*ABOUT THIS EXERCISE*
Your answer should be the exact lines of the data below from the one containing "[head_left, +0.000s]" through the one containing "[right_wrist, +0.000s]"; please include nothing else.

*EXERCISE MATERIAL*
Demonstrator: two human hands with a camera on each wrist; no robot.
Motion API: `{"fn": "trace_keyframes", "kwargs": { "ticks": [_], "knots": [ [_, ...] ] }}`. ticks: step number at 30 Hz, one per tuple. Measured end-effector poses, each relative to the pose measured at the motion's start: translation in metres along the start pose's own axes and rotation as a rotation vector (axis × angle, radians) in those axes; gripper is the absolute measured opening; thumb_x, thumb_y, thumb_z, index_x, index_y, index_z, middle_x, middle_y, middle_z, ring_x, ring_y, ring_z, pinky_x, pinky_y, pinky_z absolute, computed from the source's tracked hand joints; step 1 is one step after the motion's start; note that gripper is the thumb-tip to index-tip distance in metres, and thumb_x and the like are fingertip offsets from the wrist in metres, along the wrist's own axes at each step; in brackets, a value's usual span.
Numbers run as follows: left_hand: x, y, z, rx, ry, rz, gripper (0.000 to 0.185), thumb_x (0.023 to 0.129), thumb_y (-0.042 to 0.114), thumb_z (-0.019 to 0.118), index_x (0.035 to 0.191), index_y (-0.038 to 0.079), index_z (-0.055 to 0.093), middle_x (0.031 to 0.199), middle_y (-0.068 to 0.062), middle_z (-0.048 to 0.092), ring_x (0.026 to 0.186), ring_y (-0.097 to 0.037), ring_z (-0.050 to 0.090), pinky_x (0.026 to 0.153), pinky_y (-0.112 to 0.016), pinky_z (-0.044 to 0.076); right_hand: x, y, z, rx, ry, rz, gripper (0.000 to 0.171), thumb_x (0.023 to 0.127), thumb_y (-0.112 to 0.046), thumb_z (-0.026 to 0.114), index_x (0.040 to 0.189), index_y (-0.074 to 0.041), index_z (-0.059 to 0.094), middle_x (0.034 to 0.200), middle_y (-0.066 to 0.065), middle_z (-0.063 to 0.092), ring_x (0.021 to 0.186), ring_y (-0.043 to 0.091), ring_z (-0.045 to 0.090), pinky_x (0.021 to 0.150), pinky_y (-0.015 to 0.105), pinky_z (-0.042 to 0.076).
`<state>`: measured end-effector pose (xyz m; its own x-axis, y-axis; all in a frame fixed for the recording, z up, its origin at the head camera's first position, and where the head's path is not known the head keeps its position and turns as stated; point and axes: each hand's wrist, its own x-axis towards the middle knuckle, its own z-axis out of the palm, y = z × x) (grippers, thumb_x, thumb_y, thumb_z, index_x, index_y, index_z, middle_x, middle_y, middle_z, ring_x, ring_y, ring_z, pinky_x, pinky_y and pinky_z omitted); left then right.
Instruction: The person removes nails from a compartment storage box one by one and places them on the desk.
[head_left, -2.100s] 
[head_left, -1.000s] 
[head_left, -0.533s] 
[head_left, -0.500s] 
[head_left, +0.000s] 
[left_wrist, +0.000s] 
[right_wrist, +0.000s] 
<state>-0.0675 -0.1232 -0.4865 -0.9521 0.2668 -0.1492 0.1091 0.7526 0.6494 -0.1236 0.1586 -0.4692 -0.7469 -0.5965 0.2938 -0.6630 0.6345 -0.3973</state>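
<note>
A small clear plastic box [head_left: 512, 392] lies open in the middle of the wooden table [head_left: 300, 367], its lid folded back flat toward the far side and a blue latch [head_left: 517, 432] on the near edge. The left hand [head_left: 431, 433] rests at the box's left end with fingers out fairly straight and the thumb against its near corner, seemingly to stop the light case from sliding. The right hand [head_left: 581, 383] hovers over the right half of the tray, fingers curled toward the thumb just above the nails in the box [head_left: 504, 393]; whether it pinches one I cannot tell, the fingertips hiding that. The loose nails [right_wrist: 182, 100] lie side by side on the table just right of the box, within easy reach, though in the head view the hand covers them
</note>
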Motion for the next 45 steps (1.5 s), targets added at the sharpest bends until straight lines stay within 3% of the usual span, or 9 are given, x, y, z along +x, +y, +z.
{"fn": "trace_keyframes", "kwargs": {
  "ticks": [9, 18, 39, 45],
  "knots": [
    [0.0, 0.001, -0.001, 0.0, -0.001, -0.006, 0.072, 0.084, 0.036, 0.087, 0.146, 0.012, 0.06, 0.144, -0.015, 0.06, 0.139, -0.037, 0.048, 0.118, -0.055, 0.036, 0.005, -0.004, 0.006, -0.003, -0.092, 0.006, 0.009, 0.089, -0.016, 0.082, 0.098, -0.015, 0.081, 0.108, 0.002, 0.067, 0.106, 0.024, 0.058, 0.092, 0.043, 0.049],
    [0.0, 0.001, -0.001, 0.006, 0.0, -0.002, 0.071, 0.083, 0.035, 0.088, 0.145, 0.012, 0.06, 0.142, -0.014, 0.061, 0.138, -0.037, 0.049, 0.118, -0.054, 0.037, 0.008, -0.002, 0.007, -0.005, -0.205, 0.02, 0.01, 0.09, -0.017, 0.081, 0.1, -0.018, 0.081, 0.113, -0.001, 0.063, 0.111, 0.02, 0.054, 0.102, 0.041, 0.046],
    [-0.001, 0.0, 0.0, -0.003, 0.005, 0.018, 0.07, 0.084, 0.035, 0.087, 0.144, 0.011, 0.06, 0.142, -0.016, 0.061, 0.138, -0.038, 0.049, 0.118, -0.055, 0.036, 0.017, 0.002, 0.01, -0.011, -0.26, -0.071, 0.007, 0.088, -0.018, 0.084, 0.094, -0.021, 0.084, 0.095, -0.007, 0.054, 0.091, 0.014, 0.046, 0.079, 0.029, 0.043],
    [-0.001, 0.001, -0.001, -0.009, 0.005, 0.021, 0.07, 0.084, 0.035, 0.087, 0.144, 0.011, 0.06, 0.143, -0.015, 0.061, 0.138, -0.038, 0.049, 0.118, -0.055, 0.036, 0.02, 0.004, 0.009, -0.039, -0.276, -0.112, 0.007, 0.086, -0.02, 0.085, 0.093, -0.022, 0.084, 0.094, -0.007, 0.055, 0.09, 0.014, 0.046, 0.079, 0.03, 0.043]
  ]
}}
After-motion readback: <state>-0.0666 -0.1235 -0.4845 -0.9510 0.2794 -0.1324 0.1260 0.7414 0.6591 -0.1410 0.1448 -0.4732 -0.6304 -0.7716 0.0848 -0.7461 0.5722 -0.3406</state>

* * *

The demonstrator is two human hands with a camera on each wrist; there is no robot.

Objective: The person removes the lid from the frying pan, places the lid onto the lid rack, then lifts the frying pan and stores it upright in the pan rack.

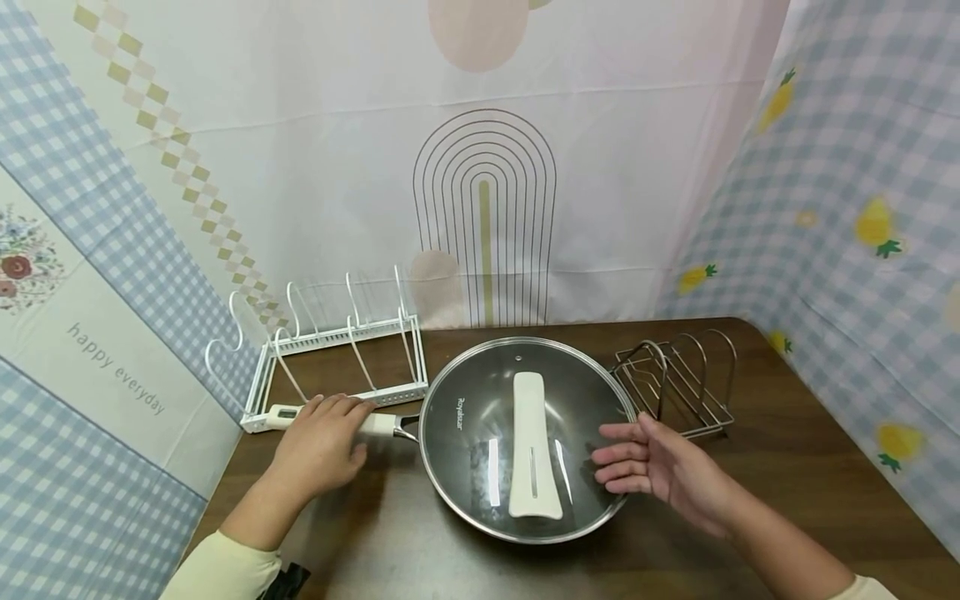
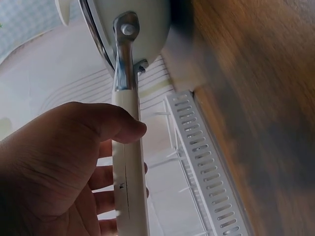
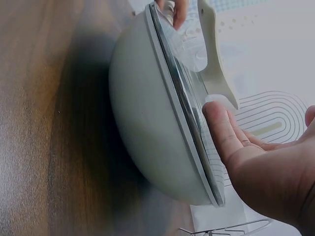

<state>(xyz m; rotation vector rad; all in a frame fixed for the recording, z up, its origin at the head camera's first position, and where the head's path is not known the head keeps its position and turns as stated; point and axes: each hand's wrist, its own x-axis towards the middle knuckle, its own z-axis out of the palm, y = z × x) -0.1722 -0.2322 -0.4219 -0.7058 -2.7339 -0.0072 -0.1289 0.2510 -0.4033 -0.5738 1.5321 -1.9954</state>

*TASK ANSWER*
[head_left, +0.000s] 
[left_wrist, +0.000s] 
[right_wrist, +0.000s] 

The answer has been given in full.